== Segment start ==

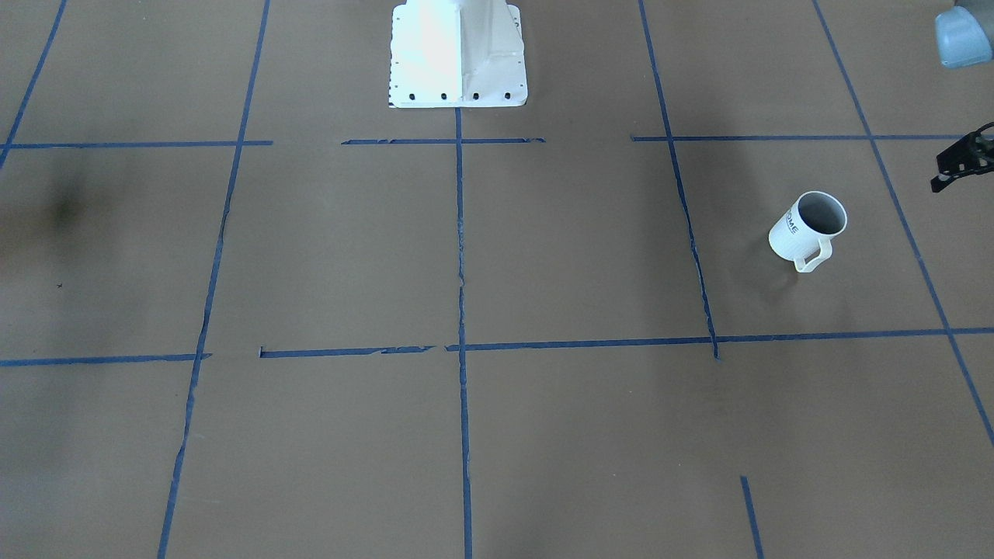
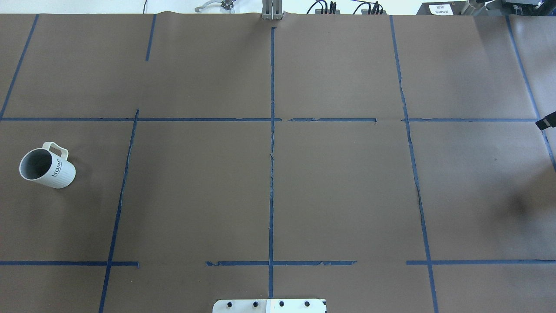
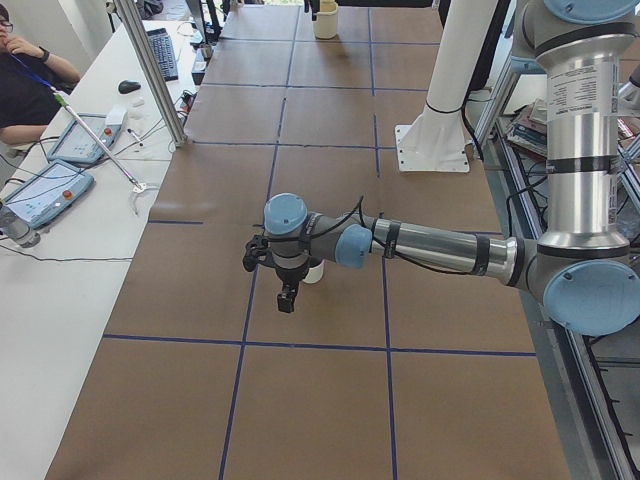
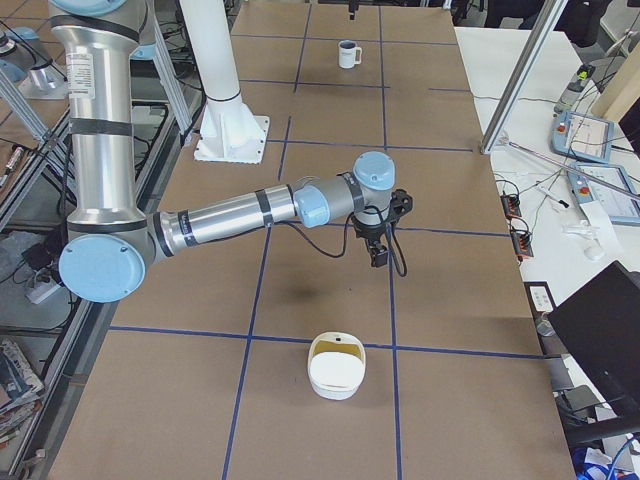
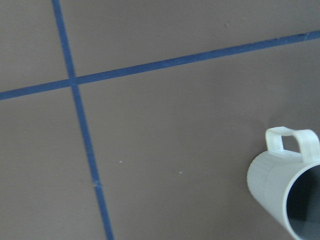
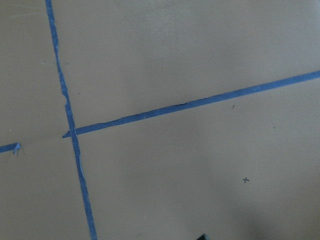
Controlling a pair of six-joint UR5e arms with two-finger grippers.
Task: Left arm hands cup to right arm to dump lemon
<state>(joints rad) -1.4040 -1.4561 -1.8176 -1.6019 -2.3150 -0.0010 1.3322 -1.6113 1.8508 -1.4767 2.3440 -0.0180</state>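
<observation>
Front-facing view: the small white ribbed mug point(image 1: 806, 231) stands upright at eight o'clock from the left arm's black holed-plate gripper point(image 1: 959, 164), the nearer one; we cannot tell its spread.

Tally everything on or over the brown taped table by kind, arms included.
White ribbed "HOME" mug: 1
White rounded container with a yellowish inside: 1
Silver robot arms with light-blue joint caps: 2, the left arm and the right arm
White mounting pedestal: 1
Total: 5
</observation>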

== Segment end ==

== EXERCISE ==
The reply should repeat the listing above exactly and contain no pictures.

== TASK ANSWER ==
Controlling a pair of six-joint UR5e arms with two-finger grippers.
Task: Left arm hands cup to right arm to dump lemon
<state>(joints rad) -1.4040 -1.4561 -1.8176 -1.6019 -2.3150 -0.0010 1.3322 -1.6113 1.8508 -1.4767 2.3440 -0.0180</state>
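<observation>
Front-facing view: the small white ribbed mug point(image 1: 806, 231) stands upright at eight o'clock from the left arm's black holed-plate gripper point(image 1: 959, 164), the nearer one; we cannot tell its spread.

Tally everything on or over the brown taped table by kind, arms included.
White ribbed "HOME" mug: 1
White rounded container with a yellowish inside: 1
Silver robot arms with light-blue joint caps: 2, the left arm and the right arm
White mounting pedestal: 1
Total: 5
</observation>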

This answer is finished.